È di una violenza inaudita non poter rifiutare l'offerta terapeutica. Eluana, Saturna ed io sapevamo
come evitarlo, avevamo ben presenti i problemi della rianimazione ad oltranza e lo sbocco possibile
nello SVP. Tutto era stato chiarito. I nostri pensieri convergevano verso un'unica opinione: è
preferibile rinunciare a questa insensata possibilità di sopravvivenza.
Vorrei fosse sempre chiaro che noi, al contrario di altri, non esprimiamo giudizi su chi nutre
fermamente un'opinione diversa dalla nostra. Per la libertà che difendiamo, rispettiamo il desiderio
di chiunque riguardo a se stesso. E nonostante gli scontri e le batoste ricevute non abbiamo mai
smesso di cercare il dialogo, il confronto, perché sentiamo la nostra posizione umanamente e
razionalmente sostenibile è sempre più condivisa.
Ho notato, con amarezza, che le persone restie ai condizionamenti - delle quali Eluana era una
evidente esemplare - vengono mal tollerate dalla nostra società perché, reclamando l'esercizio delle
loro libertà fondamentali, sovvertono l'ordine prestabilito, e questo infastidisce e spaventa. Non si
coglie che essi sono una ricchezza per la collettività, uno sprone al pensare da sé, un contributo al
pacifico e prezioso fermento civile. Forse si teme il contagio che la libertà, come l'allegria, sanno
muovere tra le persone dalle sensibilità affini.
Con la sentenza della Corte Suprema di Cassazione del 16 ottobre 2007 e con il decreto della Corte
d'appello del 9 Luglio 2008, è iniziata la controtendenza: da randagio che abbaiavo alla luna son
passato ad araldo di un diritto sentito da molti (diritto che, non dimentichiamolo, in alcuni paesi è
stato riconosciuto trent'anni fa!).
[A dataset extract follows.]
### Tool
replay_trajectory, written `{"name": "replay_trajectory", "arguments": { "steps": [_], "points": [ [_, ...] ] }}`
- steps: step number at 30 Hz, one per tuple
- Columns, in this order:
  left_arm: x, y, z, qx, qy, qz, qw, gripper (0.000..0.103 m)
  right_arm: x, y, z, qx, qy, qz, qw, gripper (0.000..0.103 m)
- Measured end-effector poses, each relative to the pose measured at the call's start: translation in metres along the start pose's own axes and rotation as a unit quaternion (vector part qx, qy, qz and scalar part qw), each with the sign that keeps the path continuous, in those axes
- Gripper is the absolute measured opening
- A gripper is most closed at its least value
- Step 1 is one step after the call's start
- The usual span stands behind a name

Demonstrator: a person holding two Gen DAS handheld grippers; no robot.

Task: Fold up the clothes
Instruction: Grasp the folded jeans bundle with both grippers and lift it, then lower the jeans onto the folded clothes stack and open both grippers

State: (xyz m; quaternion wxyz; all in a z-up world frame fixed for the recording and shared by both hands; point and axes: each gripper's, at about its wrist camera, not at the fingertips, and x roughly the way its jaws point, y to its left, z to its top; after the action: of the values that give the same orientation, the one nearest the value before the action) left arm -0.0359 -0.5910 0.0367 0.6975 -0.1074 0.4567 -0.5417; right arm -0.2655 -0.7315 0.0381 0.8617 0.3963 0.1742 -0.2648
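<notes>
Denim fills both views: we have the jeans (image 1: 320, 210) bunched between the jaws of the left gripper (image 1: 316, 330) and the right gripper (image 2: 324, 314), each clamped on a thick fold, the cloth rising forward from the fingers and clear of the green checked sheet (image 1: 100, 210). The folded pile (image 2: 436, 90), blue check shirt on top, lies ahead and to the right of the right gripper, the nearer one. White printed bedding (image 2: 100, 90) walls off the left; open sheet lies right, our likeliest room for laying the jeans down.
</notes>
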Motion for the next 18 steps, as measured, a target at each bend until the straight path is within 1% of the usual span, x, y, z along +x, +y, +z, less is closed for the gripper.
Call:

La Cassazione ha ammesso che nessuno può decidere né «per» né
«al posto» di Eluana. Nei fatti sono dovuti trascorrere 5750 giorni, 15 anni e 9 mesi, per poter
intravedere la possibilità di decidere «con» Eluana, la stessa che ho osato rivendicare dal lontano
gennaio 1992.
Ho sempre dato per scontato che la possibilità di rifiutare la sopravvivenza in SVP dovesse rientrare
tra le nostre libertà ed i nostri diritti fondamentali. Credo che le Corti non tarderanno a ribadirlo
nonostante l'ultimo ricorso della Procura della Repubblica della Corte d'Appello di Milano.